Could a runner who is not from Africa win a world record in distance running? Certainly, for genes only circumscribe possibility (or innate capacity) and a race spins the roulette wheel of the human spirit. But evolutionary forces have ensured that the pool of elite distance runners is deepest in North and East Africa.

"Africans are naturally, genetically, more likely to have less body fat, which is a critical edge in elite running," notes Joseph Graves, Jr., an African American evolutionary biologist at Arizona State University. "Evolution has shaped body types and in part athletic possibilities. Don't expect an Eskimo to show up on an NBA court or a Watusi to win the world weightlifting championship. Differences don't necessarily correlate with skin colour, but rather with geography and climate.
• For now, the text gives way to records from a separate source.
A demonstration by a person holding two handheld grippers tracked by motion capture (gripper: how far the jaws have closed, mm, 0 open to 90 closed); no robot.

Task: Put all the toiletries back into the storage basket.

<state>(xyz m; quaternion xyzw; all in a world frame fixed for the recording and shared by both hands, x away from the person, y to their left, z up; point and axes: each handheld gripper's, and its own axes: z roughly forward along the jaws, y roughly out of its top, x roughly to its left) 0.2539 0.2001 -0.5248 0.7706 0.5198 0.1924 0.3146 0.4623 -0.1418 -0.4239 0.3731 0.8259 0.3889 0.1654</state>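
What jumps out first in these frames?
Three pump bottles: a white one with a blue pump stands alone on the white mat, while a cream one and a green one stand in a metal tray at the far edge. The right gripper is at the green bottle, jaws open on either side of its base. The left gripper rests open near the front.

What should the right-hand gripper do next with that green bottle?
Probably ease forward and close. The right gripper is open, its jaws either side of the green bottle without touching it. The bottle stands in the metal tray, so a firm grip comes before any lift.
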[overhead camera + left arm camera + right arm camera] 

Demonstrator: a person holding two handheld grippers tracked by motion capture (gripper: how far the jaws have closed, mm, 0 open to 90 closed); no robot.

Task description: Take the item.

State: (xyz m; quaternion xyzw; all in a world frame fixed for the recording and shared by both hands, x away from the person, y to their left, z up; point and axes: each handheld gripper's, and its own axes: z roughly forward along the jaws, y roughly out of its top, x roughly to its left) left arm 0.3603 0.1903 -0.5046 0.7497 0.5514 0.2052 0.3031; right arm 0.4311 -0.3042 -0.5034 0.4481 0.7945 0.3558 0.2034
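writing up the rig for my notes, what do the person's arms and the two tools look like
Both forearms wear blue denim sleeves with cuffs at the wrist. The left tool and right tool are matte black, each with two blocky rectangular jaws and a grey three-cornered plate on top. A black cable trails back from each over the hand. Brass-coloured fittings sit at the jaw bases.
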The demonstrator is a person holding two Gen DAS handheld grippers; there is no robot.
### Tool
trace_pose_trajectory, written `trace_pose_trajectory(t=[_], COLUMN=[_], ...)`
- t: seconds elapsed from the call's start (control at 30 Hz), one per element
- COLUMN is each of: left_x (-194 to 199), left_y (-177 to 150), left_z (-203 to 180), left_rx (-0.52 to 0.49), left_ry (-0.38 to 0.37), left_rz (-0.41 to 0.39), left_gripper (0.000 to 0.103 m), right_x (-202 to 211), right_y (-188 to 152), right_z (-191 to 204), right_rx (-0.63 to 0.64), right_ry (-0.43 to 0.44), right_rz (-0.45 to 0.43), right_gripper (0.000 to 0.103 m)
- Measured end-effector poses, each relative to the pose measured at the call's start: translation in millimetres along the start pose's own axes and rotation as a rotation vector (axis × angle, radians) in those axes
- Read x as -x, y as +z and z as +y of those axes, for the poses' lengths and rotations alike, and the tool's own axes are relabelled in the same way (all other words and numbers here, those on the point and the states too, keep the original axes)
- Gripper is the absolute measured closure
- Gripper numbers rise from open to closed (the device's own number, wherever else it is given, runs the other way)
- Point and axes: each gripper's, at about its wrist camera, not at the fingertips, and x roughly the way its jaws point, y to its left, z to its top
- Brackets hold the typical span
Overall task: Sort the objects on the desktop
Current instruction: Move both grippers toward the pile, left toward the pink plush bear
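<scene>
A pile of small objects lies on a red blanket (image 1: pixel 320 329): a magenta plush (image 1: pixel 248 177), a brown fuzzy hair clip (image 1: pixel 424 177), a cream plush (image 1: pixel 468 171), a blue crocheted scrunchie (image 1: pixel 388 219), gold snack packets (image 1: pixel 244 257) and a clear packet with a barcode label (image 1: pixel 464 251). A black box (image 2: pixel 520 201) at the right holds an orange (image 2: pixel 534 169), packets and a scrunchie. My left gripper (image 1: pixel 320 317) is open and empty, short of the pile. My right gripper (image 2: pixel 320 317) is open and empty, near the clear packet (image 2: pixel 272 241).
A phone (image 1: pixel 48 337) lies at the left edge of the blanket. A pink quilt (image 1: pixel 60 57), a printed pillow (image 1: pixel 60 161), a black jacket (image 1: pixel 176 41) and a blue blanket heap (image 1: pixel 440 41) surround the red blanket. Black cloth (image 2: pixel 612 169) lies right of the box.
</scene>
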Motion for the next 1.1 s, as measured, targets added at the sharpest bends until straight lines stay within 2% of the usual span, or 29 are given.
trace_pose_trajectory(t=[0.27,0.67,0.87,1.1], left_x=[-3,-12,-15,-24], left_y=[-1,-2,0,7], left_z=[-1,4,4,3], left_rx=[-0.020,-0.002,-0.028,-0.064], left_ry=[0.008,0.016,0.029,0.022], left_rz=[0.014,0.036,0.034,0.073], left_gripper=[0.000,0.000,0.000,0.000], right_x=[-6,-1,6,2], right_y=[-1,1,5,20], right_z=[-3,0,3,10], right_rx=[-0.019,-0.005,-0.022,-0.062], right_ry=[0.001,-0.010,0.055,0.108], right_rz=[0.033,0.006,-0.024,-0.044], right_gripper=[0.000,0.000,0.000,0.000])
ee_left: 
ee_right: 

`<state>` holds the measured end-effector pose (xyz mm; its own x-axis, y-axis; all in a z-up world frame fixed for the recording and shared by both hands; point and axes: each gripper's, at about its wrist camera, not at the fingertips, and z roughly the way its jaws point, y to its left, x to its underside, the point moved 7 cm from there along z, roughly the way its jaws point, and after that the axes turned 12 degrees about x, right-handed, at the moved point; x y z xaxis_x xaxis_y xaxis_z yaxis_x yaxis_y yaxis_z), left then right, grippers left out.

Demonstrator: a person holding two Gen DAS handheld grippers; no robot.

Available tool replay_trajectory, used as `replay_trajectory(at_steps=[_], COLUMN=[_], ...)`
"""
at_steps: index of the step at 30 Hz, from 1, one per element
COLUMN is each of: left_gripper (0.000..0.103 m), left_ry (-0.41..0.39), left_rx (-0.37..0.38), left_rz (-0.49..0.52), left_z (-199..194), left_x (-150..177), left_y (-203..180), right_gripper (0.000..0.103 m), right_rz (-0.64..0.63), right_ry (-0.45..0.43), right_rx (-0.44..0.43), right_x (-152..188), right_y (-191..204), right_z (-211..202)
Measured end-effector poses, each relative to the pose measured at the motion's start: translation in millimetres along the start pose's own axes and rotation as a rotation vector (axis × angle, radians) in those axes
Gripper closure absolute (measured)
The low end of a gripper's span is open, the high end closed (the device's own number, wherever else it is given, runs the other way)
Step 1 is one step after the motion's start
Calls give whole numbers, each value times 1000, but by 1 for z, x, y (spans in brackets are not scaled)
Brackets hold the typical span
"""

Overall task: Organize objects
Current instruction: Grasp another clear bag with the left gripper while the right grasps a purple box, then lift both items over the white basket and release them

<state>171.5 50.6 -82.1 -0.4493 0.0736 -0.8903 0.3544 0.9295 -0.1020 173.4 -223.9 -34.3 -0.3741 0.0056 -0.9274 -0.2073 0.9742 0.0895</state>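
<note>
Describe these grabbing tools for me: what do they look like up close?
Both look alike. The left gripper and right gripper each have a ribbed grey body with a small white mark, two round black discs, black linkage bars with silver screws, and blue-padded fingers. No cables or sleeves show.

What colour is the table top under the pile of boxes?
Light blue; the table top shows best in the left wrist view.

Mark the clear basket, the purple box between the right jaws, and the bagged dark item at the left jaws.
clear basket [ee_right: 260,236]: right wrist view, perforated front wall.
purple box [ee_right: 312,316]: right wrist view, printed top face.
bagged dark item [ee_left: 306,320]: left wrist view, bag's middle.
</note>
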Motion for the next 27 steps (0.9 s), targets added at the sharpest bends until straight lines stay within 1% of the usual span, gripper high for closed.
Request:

Genes play a major role in this."

Is this a racial issue? "Absolutely not," says Saltin. Why do we so readily accept that evolution has turned out blacks with a genetic proclivity to acquire sickle cell anemia, Jews of European heritage who fall victim to Tay-Sachs, Asians who are genetically more reactive to alcohol and whites with a vulnerability for cystic fibrosis, yet find it racist to acknowledge that East African distance runners, white power lifters and sprinters of West African ancestry are aided, in large part, by genetics?

Humans are different, a product of the inseparable relationship of genes and environment. Popular thinking, still reactive to the historical misuse of "race science," lags this new bio-cultural model of human nature. Society pays a large price for not discussing this subject openly, if carefully. Events such as the world championships provide an opportunity to broaden our understanding of the genetic revolution now unfolding. Scientists are perfecting genetic tools that could help us understand what makes humans run faster, jump higher and throw farther -- as well as save lives by finding cures for so many threatening genetically based diseases.